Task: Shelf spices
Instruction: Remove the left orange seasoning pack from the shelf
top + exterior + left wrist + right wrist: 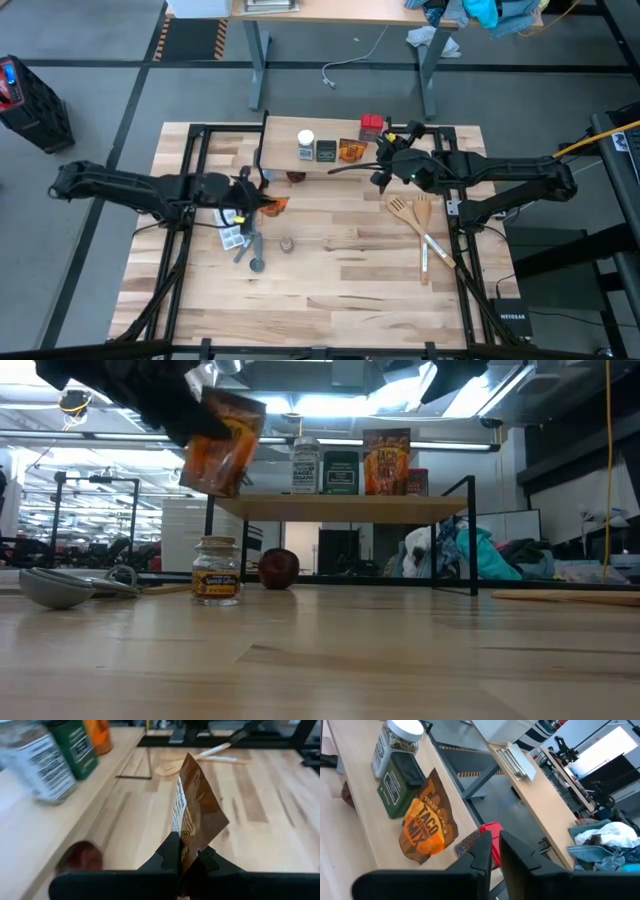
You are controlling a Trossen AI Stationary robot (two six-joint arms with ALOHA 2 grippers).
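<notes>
Item: spice packet (197, 815), light, soft, crinkly; gripped by bottom edge. My left gripper (186, 857) clamped on it, aloft beside shelf (340, 508). Right gripper (495, 851) near-closed, empty, above shelf.

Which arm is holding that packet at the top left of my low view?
Observer: The left gripper, shut on the packet.
Operator: Is it over the shelf yet?
Observer: No. Seen from above, it hangs in front of the shelf, not over it.
Operator: Where's the right gripper?
Observer: The right gripper is at the shelf's right end, by the red-topped box.
</notes>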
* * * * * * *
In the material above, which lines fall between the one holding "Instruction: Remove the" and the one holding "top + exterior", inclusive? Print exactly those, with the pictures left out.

Instruction: Remove the left orange seasoning pack from the shelf
top + exterior + left wrist + right wrist: 

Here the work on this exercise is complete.